This technique works well for problems where the medium is a vacuum or air or some similar material with a relative permeability of 1. This includes air-core inductors and air-core transformers. One advantage of this technique is that, if a coil has a complex geometry, it can be divided into sections and the integral evaluated for each section. Since this equation is primarily used to solve linear problems, the contributions can be added.
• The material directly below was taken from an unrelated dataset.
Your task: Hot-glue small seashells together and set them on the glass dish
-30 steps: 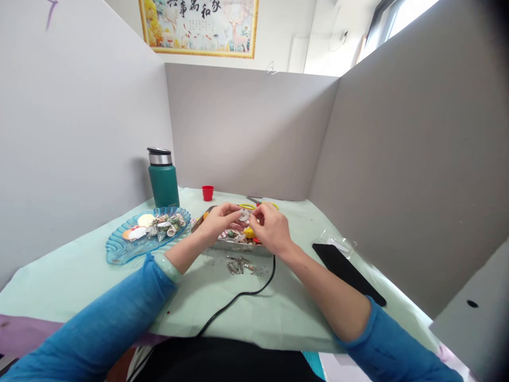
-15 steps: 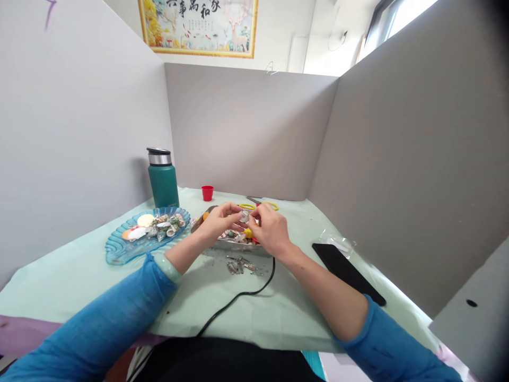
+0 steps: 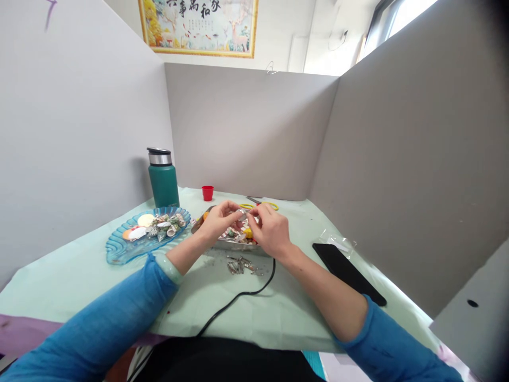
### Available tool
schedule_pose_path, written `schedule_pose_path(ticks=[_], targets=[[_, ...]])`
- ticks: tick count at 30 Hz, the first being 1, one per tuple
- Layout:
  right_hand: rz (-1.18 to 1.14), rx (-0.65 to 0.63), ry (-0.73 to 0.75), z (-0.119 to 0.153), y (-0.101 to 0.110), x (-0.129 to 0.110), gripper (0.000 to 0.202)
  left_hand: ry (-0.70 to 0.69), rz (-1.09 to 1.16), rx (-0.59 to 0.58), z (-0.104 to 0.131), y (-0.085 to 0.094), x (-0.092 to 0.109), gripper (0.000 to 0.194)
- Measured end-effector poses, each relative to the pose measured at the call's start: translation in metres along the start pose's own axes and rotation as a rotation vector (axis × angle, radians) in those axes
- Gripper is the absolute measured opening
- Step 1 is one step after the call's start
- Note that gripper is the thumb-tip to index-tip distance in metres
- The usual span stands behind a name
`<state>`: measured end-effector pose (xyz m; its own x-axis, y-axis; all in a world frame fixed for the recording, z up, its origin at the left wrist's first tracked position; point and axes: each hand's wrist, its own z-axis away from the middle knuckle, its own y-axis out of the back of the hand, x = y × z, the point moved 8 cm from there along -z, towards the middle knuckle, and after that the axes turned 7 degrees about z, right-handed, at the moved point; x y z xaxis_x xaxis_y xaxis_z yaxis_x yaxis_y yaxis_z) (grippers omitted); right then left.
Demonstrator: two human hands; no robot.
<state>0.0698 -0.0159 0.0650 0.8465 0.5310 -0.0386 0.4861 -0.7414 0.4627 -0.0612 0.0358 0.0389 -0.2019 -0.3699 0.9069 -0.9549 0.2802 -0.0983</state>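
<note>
Over a metal tray (image 3: 242,246) of small colourful pieces, my left hand (image 3: 221,219) and my right hand (image 3: 269,228) meet fingertip to fingertip. Between them is a small silvery-white piece (image 3: 243,213), pinched from both sides and partly covered by the fingers. Its exact shape is too small to tell. Several small metal clips (image 3: 240,265) lie in a pile on the cloth just in front of the tray.
A blue shell-shaped plate (image 3: 123,249) with fabric pieces and discs is at left, by a green bottle (image 3: 164,184). Behind are a red cup (image 3: 207,193) and yellow-handled scissors (image 3: 271,205). A black cable (image 3: 230,303) runs frontward; a black strip (image 3: 348,273) lies at right.
The fingers of my left hand have drawn in closer round the small piece, which now shows less. Both hands remain over the tray.
</note>
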Motion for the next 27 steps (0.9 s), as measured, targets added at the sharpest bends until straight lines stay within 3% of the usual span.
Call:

For a very difficult geometry, numerical integration may be used.

For problems where the dominant magnetic material is a highly permeable magnetic core with relatively small air gaps, a magnetic circuit approach is useful. When the air gaps are large in comparison to the magnetic circuit length, fringing becomes significant and usually requires a finite element calculation. The finite element calculation uses a modified form of the magnetostatic equations above in order to calculate magnetic potential. The value of ${\displaystyle \scriptstyle \mathbf {B} }$ can be found from the magnetic potential.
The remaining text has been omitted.